**SOURCE MATERIAL**
========================================================================

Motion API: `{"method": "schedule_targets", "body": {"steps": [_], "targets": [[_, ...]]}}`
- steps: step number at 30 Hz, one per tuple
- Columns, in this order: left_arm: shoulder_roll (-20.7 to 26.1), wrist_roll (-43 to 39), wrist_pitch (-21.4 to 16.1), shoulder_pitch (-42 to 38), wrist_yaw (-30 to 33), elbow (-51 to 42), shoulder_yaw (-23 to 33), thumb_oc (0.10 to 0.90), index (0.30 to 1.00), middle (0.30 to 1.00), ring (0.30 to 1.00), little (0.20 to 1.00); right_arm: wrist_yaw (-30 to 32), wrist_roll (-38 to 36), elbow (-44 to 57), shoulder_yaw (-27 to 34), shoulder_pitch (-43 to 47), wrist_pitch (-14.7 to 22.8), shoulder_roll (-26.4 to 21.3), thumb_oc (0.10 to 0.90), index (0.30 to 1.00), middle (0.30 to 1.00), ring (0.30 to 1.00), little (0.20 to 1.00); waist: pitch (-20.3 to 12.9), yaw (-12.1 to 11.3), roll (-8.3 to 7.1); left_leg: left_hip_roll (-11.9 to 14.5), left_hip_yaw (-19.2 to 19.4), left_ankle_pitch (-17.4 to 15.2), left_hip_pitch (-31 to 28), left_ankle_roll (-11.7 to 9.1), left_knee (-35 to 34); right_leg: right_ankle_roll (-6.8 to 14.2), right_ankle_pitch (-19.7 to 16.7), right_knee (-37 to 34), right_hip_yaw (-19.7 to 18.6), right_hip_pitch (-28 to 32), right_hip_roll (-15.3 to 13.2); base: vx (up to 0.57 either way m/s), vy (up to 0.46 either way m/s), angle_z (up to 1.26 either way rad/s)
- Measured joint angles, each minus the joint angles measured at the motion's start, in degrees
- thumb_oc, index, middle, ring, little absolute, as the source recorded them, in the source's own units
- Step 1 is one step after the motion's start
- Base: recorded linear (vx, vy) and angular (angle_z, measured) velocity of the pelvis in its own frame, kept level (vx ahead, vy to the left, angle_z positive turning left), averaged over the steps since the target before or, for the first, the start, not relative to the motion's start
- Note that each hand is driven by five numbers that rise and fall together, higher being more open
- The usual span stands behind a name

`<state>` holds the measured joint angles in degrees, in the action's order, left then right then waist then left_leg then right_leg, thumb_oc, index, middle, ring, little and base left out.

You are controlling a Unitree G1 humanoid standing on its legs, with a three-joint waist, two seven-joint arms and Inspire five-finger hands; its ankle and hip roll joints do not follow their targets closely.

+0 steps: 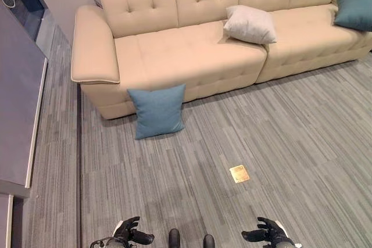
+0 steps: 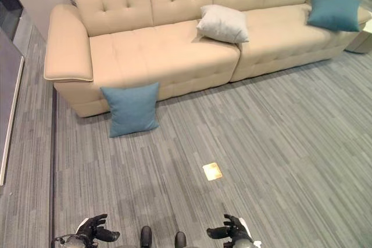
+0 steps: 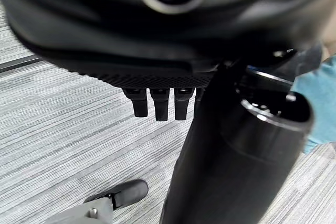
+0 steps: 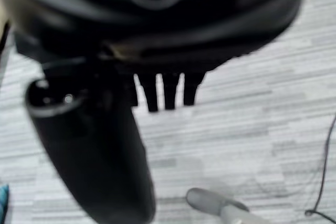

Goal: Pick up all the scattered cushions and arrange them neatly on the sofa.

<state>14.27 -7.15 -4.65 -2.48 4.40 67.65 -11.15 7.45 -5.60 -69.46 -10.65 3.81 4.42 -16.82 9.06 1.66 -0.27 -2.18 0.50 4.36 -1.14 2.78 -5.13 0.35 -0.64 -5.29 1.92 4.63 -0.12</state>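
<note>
Leaning against the beige sofa (image 1: 192,56) front at centre left of the left eye view is one teal cushion on the floor (image 1: 157,110), while one white cushion (image 1: 250,24) and a second teal cushion (image 1: 353,12) lie on the seat at upper right; a small tan card (image 1: 239,173) lies on the grey carpet (image 1: 290,143). The right eye view repeats this, three cushions in all, with the left robot hand (image 2: 93,229) and right robot hand (image 2: 232,230) at the bottom edge. Each wrist view shows its own hand's fingers relaxed over carpet, empty.

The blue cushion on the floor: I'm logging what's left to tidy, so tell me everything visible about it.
The blue cushion is square, of plain teal woven-looking fabric, plump with slightly pointed corners. It stands upright on one edge on the grey striped carpet, leaning back against the front of the beige sofa below its left seat, near the armrest. Only carpet and sofa touch it; neither hand holds it.
</note>
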Motion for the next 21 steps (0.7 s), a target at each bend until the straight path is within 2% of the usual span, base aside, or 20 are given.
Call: {"method": "schedule_targets", "body": {"steps": [10,16,21], "targets": [[-0.3,0.0,0.0,0.4,0.1,0.0,-0.1,0.8,0.9,0.9,0.9,0.9,0.3,0.0,-0.1,0.0,-1.9,0.0,0.1,0.8,0.9,0.9,0.9,0.9,-0.5,0.7,-0.31,0.0,-0.9,0.3,-0.2,-0.3,0.0,-0.1,0.0,0.0,1.1,0.6,0.0,0.02,-0.016,0.04],[-0.4,0.1,0.1,0.7,0.2,1.5,-0.1,0.8,0.9,0.9,0.9,0.9,0.3,0.0,-0.6,0.0,-2.2,0.0,0.2,0.8,0.9,0.9,0.9,0.9,-2.5,0.7,-0.68,0.0,-1.5,0.3,0.0,-0.4,0.0,-0.1,0.0,0.0,1.4,0.6,0.1,0.01,-0.018,0.04],[-0.4,0.4,0.1,0.9,0.3,2.0,-0.1,0.8,0.9,0.9,0.9,0.9,0.3,-0.2,-1.0,0.0,-2.3,0.0,0.3,0.8,0.9,0.9,0.9,0.9,-3.3,0.8,-0.78,0.0,-3.5,0.6,0.7,-0.8,-0.2,-0.4,0.2,0.0,2.7,0.5,0.4,0.02,-0.042,0.2]]}}
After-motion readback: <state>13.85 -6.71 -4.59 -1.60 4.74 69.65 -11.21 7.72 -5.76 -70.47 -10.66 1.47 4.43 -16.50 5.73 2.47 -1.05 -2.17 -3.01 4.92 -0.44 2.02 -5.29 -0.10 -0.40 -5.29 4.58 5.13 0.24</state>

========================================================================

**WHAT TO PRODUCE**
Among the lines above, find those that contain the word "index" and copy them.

**PROBLEM SOLUTION**
- Columns, in this order: left_arm: shoulder_roll (-20.7 to 26.1), wrist_roll (-43 to 39), wrist_pitch (-21.4 to 16.1), shoulder_pitch (-42 to 38), wrist_yaw (-30 to 33), elbow (-51 to 42), shoulder_yaw (-23 to 33), thumb_oc (0.10 to 0.90), index (0.30 to 1.00), middle (0.30 to 1.00), ring (0.30 to 1.00), little (0.20 to 1.00); right_arm: wrist_yaw (-30 to 32), wrist_roll (-38 to 36), elbow (-44 to 57), shoulder_yaw (-27 to 34), shoulder_pitch (-43 to 47), wrist_pitch (-14.7 to 22.8), shoulder_roll (-26.4 to 21.3), thumb_oc (0.10 to 0.90), index (0.30 to 1.00), middle (0.30 to 1.00), ring (0.30 to 1.00), little (0.20 to 1.00); waist: pitch (-20.3 to 12.9), yaw (-12.1 to 11.3), roll (-8.3 to 7.1); left_leg: left_hip_roll (-11.9 to 14.5), left_hip_yaw (-19.2 to 19.4), left_ankle_pitch (-17.4 to 15.2), left_hip_pitch (-31 to 28), left_ankle_roll (-11.7 to 9.1), left_knee (-35 to 34); right_leg: right_ankle_roll (-6.8 to 14.2), right_ankle_pitch (-19.7 to 16.7), right_knee (-37 to 34), right_hip_yaw (-19.7 to 18.6), right_hip_pitch (-28 to 32), right_hip_roll (-15.3 to 13.2); base: vx (up to 0.57 either way m/s), vy (up to 0.46 either way m/s), angle_z (up to 1.26 either way rad/s)
- thumb_oc, index, middle, ring, little absolute, as the source recorded them, in the source's own units
`<state>` holds the measured joint angles in degrees, in the action's order, left then right then waist then left_leg then right_leg, thumb_oc, index, middle, ring, little and base left out.

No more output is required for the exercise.